• [TASK DIRECTIONS]:
The entire listing below must be written out word for word.

==============================

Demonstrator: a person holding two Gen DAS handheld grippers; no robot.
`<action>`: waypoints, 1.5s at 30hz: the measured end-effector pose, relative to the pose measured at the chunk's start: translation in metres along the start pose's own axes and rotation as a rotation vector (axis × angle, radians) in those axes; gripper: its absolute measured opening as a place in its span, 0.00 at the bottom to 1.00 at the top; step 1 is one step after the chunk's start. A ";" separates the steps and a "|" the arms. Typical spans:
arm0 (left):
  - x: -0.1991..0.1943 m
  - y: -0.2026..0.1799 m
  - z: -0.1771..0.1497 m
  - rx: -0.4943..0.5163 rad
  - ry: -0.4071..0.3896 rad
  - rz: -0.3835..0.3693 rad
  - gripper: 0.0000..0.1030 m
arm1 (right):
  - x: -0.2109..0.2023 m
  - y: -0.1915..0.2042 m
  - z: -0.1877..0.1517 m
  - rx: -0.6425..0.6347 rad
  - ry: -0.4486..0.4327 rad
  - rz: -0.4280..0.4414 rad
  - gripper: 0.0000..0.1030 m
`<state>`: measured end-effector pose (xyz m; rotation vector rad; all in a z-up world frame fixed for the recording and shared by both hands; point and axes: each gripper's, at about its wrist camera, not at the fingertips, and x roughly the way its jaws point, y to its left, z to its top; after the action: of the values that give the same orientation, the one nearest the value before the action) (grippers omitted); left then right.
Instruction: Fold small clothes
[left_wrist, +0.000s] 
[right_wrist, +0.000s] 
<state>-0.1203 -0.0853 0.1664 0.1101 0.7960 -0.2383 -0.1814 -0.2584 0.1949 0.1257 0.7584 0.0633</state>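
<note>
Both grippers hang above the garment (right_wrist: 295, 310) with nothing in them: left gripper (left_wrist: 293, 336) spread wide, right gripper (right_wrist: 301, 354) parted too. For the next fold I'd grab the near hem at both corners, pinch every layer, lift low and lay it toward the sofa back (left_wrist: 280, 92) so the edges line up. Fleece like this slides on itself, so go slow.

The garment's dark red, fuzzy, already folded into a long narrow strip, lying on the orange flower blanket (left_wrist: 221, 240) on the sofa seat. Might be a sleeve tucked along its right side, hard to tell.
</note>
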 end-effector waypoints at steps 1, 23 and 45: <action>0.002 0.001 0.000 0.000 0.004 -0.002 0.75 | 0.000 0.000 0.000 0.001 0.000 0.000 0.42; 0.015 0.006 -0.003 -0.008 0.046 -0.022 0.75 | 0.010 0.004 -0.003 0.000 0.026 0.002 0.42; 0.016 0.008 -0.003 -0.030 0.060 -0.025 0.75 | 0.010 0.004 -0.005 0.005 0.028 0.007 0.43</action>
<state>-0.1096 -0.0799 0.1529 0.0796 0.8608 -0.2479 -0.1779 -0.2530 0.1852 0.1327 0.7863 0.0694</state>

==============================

• [ANSWER TO THIS PROBLEM]:
Demonstrator: a person holding two Gen DAS handheld grippers; no robot.
`<action>`: waypoints, 1.5s at 30hz: the measured end-effector pose, relative to the pose measured at the chunk's start: translation in metres along the start pose's own axes and rotation as a rotation vector (axis × angle, radians) in those axes; gripper: its absolute measured opening as a place in its span, 0.00 at the bottom to 1.00 at the top; step 1 is one step after the chunk's start. A ";" separates the steps and a "|" the arms. Typical spans:
arm0 (left):
  - x: -0.1991..0.1943 m
  - y: -0.2026..0.1799 m
  - z: -0.1771..0.1497 m
  - rx: -0.4943..0.5163 rad
  - ry: -0.4071..0.3896 rad
  - rz: -0.3835..0.3693 rad
  - gripper: 0.0000..0.1030 m
arm1 (right):
  - x: -0.2109..0.2023 m
  - y: -0.1915..0.2042 m
  - z: -0.1877..0.1517 m
  - rx: -0.6425..0.6347 rad
  - ry: -0.4486..0.4327 rad
  - rz: -0.4280..0.4414 rad
  - gripper: 0.0000..0.1030 m
`<state>`: measured end-effector pose (xyz m; rotation vector rad; all in a z-up world frame fixed for the recording and shared by both hands; point and axes: each gripper's, at about its wrist camera, not at the fingertips, and x roughly the way its jaws point, y to its left, z to its top; after the action: of the values that give the same orientation, the one nearest the value before the action) (grippers omitted); left then right.
Instruction: Fold small clothes
[left_wrist, +0.000s] 
[right_wrist, +0.000s] 
<state>-0.1203 -0.0853 0.1664 0.1101 0.7960 -0.2383 -0.1814 -0.2584 0.1949 0.1257 0.7584 0.0633</state>
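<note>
Both grippers hang above the garment (right_wrist: 295, 310) with nothing in them: left gripper (left_wrist: 293, 336) spread wide, right gripper (right_wrist: 301, 354) parted too. For the next fold I'd grab the near hem at both corners, pinch every layer, lift low and lay it toward the sofa back (left_wrist: 280, 92) so the edges line up. Fleece like this slides on itself, so go slow.

The garment's dark red, fuzzy, already folded into a long narrow strip, lying on the orange flower blanket (left_wrist: 221, 240) on the sofa seat. Might be a sleeve tucked along its right side, hard to tell.
</note>
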 end-effector waypoints at steps 1, 23 and 45: <action>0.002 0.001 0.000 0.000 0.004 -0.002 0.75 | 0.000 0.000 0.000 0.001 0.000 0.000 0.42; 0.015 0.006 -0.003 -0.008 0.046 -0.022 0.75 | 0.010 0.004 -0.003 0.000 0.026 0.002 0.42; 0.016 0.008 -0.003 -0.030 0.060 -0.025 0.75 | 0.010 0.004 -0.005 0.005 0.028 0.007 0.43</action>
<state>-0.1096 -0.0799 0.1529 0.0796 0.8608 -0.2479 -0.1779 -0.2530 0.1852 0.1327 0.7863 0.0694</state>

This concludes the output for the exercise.